The idea that Trump poses an existential threat to democracy is now closely intertwined with taking certain extraordinary legal steps against him. Though the legal merits of the four criminal cases brought against Trump vary, their political effect, given their timing and Trump's continued popularity, is the same: They imply that defending democracy requires burdening, shutting up or even jailing one of the two highest-polling candidates. This is also true of lawsuits filed in several states arguing that Trump is ineligible to hold office.

If support for Trump really did indicate an incipient radicalism in the American electorate, such legal actions would be more understandable. Their political costs, however grave, would be easier to justify. But even those who think that some of the indictments of Trump are well grounded might conclude that the costs of prosecution, given the possible appearance of a partisan motive, are too high — that they pose the sort of threat to democratic norms that they purport to guard against.

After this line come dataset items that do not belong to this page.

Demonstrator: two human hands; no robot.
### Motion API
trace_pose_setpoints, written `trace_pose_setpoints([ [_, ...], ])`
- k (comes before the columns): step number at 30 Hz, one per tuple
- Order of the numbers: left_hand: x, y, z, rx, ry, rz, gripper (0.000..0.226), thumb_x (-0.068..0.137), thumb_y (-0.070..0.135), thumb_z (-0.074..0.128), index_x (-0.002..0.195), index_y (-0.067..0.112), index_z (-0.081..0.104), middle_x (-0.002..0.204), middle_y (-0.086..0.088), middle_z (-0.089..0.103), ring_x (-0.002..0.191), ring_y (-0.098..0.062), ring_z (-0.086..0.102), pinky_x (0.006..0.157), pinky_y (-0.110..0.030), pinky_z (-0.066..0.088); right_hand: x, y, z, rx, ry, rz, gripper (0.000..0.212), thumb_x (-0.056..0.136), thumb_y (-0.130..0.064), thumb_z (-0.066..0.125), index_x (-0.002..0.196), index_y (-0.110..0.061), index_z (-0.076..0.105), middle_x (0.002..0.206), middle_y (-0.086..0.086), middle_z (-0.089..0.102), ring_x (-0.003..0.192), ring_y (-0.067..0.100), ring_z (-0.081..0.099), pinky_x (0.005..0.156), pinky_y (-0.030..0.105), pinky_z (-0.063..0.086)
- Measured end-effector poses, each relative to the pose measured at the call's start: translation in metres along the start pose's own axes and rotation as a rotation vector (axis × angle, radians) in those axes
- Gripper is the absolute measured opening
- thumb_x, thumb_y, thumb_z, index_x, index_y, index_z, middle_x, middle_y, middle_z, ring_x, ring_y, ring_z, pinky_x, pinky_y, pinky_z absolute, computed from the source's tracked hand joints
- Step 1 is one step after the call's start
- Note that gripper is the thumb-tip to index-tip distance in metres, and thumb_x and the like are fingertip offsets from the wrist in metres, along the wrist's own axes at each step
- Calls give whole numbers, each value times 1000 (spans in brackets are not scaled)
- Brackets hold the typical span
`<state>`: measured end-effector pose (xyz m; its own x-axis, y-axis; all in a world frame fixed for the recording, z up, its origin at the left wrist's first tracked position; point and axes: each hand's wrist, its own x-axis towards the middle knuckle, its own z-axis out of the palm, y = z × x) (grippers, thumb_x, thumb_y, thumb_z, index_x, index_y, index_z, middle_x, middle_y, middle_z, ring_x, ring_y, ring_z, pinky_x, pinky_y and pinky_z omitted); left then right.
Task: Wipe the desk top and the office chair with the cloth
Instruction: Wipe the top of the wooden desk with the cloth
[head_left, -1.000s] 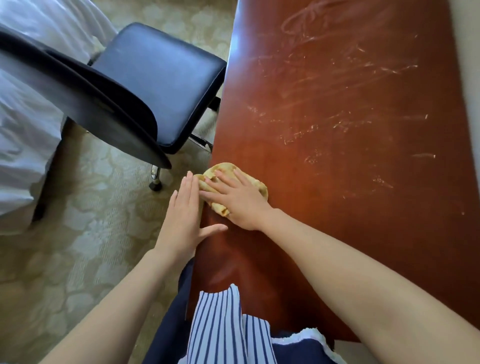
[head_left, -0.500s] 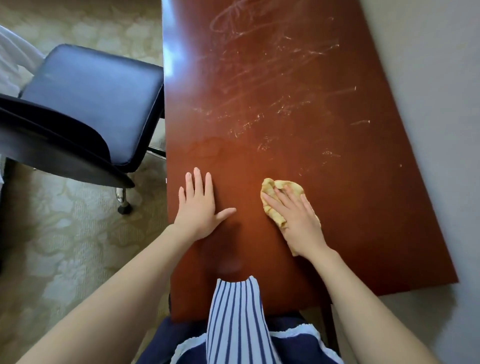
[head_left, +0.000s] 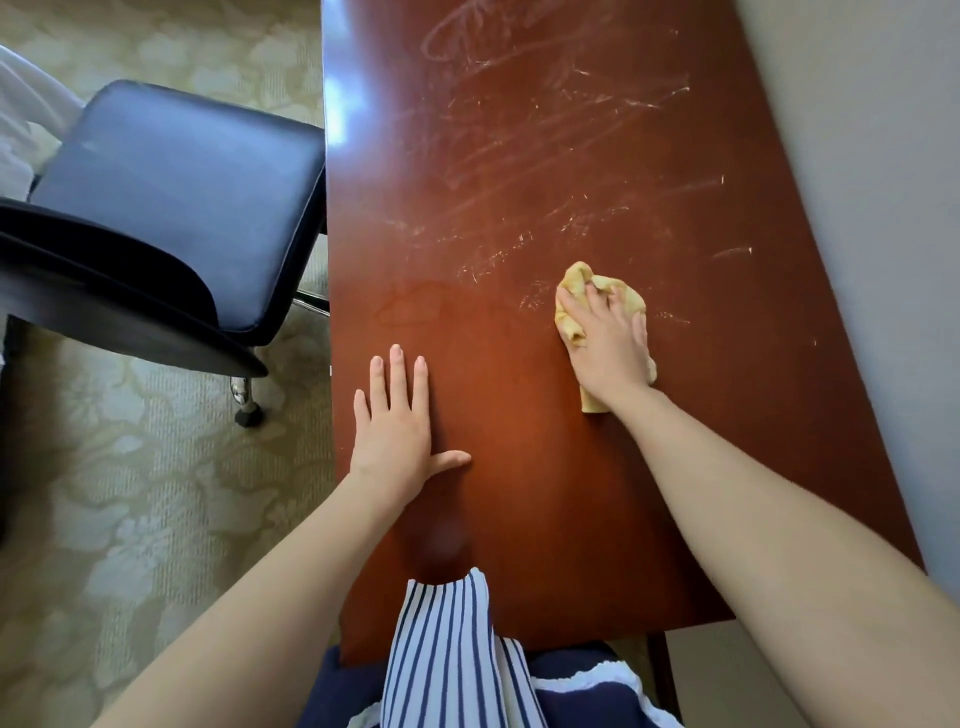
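- Nearest you: a striped garment overhangs the near edge of the counter, well behind both hands.
- Left hand: flat on the counter, fingers straight, thumb splayed, holding nothing. It sits left of and slightly behind the working grip and appears to serve as a brace.
- Right hand: the grip is closed on the cloth, fingers curled into its folds and palm pressing it down. The cloth is yellow, soft and bunched, showing ahead of the fingertips and behind the wrist.
- Governing relation: pale scuff marks start just ahead and left of the grip and continue away from you along the counter's long axis. Judgement: your next strokes go forward, and the right hand is nearer and already loaded.
- Counter surface: hard, flat, glossy red-brown. It reads cleaner behind the grip than ahead of it.
- Office chair: well left of the grip, beside the counter's left edge, with a dark, smooth padded seat. The left hand is nearer to it.
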<state>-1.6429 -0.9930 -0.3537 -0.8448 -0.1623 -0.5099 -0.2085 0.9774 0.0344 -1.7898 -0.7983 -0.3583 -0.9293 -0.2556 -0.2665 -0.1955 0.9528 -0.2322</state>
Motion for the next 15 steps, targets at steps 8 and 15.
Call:
trace_pose_setpoints([
  [8,2,-1,3,4,5,-11,122,73,78,45,146,8,-23,154,-18,-25,144,-38,-16,116,-49,9,11,-84,24,43,10,-68,68,93,-23,52,148,-40,16,159,-4,12,147,23,-1,115,50,-5],
  [15,3,-1,5,18,8,-21,121,74,78,44,146,6,-21,154,-19,-25,143,-38,-16,116,-49,9,-29,-93,37,34,2,-332,66,92,-20,52,148,-37,22,157,-6,20,147,20,4,118,45,-1],
])
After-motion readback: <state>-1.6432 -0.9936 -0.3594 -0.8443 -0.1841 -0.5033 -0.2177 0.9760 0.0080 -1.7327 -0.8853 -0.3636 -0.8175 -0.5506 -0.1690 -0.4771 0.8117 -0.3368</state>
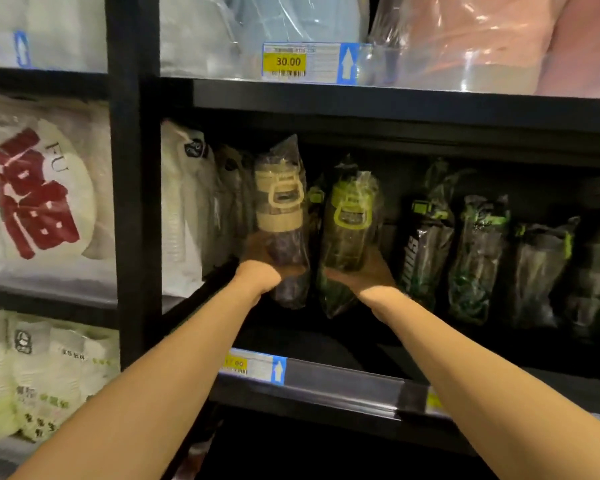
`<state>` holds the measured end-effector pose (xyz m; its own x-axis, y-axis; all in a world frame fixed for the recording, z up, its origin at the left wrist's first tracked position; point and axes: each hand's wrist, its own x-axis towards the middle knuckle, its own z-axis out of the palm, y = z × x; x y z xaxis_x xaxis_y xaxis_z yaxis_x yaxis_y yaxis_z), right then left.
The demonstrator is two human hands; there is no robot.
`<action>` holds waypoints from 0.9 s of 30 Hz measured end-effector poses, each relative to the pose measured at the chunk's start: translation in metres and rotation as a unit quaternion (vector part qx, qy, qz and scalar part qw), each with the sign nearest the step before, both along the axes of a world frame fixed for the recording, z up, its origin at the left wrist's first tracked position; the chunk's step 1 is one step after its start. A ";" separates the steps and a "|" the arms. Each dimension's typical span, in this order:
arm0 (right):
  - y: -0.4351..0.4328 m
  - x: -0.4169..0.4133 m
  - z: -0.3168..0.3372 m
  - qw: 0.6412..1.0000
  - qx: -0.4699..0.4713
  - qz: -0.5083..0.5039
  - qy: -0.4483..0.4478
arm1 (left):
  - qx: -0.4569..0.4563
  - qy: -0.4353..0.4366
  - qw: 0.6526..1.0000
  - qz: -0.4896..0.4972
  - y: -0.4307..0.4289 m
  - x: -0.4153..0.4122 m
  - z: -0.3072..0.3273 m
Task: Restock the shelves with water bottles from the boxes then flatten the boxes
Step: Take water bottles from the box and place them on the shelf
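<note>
Reaching past the shelf's front rail (343,388) and its price label (253,367), both forearms stretch into the dark bay; the left hand (258,277) grips the lower body of a beige-capped water bottle (281,216); the right hand (359,273) grips a green-capped water bottle (350,220) just beside it; each hand's fingers curl round its bottle, mostly hidden behind the wrap; both bottles are upright, though I cannot tell whether their bases touch the shelf floor. The loose wrap looks slippery, so a bottle could slide in the grip or topple when set down; the right one could knock the bagged bottles (426,244) in the row near it; the left could snag the white packs (181,209). Each held bottle is dark and translucent, with a loop handle on its lid, sealed in a crinkled clear bag.
</note>
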<state>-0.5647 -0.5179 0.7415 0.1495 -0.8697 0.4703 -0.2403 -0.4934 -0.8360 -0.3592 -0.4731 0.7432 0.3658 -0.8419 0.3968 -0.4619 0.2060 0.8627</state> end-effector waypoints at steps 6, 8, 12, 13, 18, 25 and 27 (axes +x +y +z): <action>-0.027 0.011 -0.007 0.999 0.043 0.027 -0.004 | 0.072 -0.041 0.996 -0.018 -0.032 0.014 0.005; -0.032 0.015 -0.008 0.998 0.049 0.035 -0.009 | 0.086 -0.046 0.995 -0.019 -0.040 0.017 -0.001; -0.036 0.018 -0.006 0.998 0.051 0.035 0.000 | 0.102 -0.026 0.994 -0.034 -0.049 0.023 -0.008; -0.037 0.017 -0.006 0.998 0.051 0.032 0.001 | 0.107 -0.023 0.993 -0.038 -0.050 0.024 -0.008; -0.032 0.018 -0.010 0.998 0.055 0.011 0.019 | 0.125 -0.028 0.991 -0.041 -0.049 0.023 -0.012; -0.009 0.018 0.003 0.990 0.084 -0.036 0.107 | 0.133 -0.091 0.987 -0.020 -0.033 0.021 0.002; 0.005 0.018 0.009 0.985 0.072 -0.054 0.146 | 0.148 -0.140 0.979 0.008 -0.021 0.017 0.009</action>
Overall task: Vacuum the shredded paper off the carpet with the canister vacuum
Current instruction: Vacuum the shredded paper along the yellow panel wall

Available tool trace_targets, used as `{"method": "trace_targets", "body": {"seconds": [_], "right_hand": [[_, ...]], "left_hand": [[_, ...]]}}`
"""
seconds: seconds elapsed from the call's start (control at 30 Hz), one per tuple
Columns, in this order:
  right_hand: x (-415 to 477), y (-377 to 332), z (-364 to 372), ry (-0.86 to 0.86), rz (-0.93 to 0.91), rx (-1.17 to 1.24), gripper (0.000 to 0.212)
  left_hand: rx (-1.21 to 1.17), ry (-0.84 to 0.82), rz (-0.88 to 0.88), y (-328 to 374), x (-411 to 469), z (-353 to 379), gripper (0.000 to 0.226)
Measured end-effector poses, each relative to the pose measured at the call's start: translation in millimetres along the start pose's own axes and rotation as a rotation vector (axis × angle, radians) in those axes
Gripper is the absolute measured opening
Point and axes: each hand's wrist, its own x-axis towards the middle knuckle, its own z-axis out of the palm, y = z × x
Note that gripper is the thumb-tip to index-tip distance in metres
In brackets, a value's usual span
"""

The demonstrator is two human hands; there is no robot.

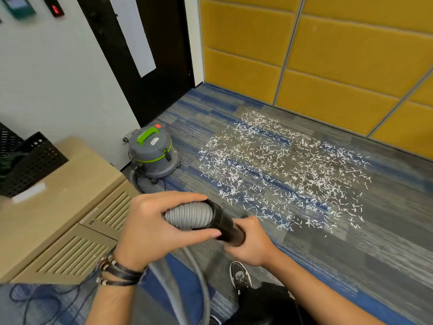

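Note:
White shredded paper lies scattered over the blue-grey striped carpet ahead of me. The grey canister vacuum with a green handle stands at the left by the wall. My left hand grips the ribbed grey hose where it meets the black tube. Lower down that black tube, my right hand is wrapped around it and hides its far end. The hose loops down past my legs.
A beige cabinet with slatted doors stands at the left, a black perforated bin on top. A dark door and yellow padded wall panels bound the corner. My shoe sits below my hands. A thin cable trails at lower left.

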Motion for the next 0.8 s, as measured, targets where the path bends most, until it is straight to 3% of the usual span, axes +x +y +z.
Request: {"method": "trace_targets", "body": {"seconds": [0.07,0.33,0.53,0.7,0.8], "right_hand": [[13.1,-0.3,-3.6,0.019,-0.012,-0.048,0.014],[65.8,12.9,-12.6,0.007,-0.058,-0.016,0.028],[78.4,34.5,-1.4,0.009,0.062,0.037,0.030],[49.6,42.3,-1.8,0.036,0.070,0.146,0.026],[51.1,40.0,-12.2,0.082,0.039,0.168,0.029]], "left_hand": [[0.062,0.055,-0.008,-1.9,6.1,-2.8,0.055],[0.106,0.057,-0.057,-2.3,31.9,14.5,0.057],[0.147,-0.023,-0.188,-11.4,53.1,25.9,0.063],[0.045,-0.098,-0.143,0.2,61.4,28.9,0.058],[0.059,-0.039,-0.096,7.1,65.9,34.9,0.057]]}}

For those sincerely concerned to preserve our democratic traditions, there is no need to take such drastic measures. As disruptive as Trump can be, his success testifies to American voters' desire for moderation and skepticism of extremist ideologies. In November, Americans may well decide that they again prefer Joe Biden to Donald Trump. But if the U.S. really is a democracy, they will be permitted to make that choice freely.